Yes, it is a little list of Ten things... just some randomness, and since I do love alliteration, it has been dubbed
"Ten on Tuesday"
1. After reading some of the comments and e-mails from my last post I realize... there are alot more dookey-handling moms out there in the trenches. They apparently, choose NOT to vent about it via the Internet. I wonder if these other moms would want in on a group discount on t-shirts.... I can see the imaging now...
2. Overheard in our car...
Lincoln: Mom, I know why Hadji peed in his pants.
Mom: (giving the stink eye whilst saying this) Lincoln, you do not need to keep bringing that up. We have talked to Hadji, we are the parents, stop talking about it.
Insert silence here... until...
Hadji: (looking out the window) I know why, its cause I just don't care.

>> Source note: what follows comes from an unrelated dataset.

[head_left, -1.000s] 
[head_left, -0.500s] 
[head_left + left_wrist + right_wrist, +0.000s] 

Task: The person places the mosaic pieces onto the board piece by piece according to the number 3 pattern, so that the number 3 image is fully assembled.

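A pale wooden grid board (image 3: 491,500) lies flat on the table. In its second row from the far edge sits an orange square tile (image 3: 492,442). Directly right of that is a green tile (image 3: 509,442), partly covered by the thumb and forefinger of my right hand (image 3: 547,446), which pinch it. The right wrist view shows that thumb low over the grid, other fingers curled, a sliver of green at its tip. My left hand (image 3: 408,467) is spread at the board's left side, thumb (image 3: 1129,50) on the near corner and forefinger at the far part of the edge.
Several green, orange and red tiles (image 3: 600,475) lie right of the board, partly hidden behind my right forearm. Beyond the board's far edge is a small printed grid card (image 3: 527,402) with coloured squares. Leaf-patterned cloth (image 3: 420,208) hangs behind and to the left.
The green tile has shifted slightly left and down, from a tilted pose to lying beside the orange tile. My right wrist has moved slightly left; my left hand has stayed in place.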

That statement was said so matter of factly, I almost peed MY pants!
3. I admit it... I checked out and read in one day, "Stargirl" by Jerry Spinelli. It was in the "young adult" section, so I felt a little like I was buying a training bra. It was a good reminder of how stupid high school peer pressure can be, and really, how some adults never seem to stop acting like they are in fact, still in high school.
4. I puked so violently last week I really thought my eyeballs were going to pop out. It was migraine induced pukage, and poor Micah... I was slumped over the potty like a middle schooler who found the keys to liquor cabinet... not a pretty sight.
5. I almost cried when Alden lept into Lincoln's arms this morning and hugged him and said. "I wove you! I wove you!"
6. I did in fact shed tears over last night's Biggest Loser. When Jillian tears up, what can you expect from a normal (ok, semi normal) human!?!?!
7. I just realized today is Wednesday, not Tuesday. That really messes up the whole "Ten on Tuesday" alliteration thing...
8. I often wonder why, why do we as people insist on trying to pry open windows when God has closed a door? Maybe He should paint them shut.
9. If someone does not stop buying all the peppermint mocha creamer up, I am going to be grumpy... ok, grumpier.
10. overheard again at our house this week:
(This is after I have graciously told my children we were done rotting their brains with the TV and the Wii, and some legos, or book reading would ensue.)
Lincoln: Mom let's read Captain Underpants
Emerson: (looks at me, then leaning over, cups his hand over his mouth and thinks he is whispering to Lincoln): No Wincon I don't fink mom gets that book. She is a girl.
Clearly my children fail to realize that as the youngest of four girls, I was almost like the family pet, and tom-boy would be putting it mildly... I have LIVED potty humor! So ha!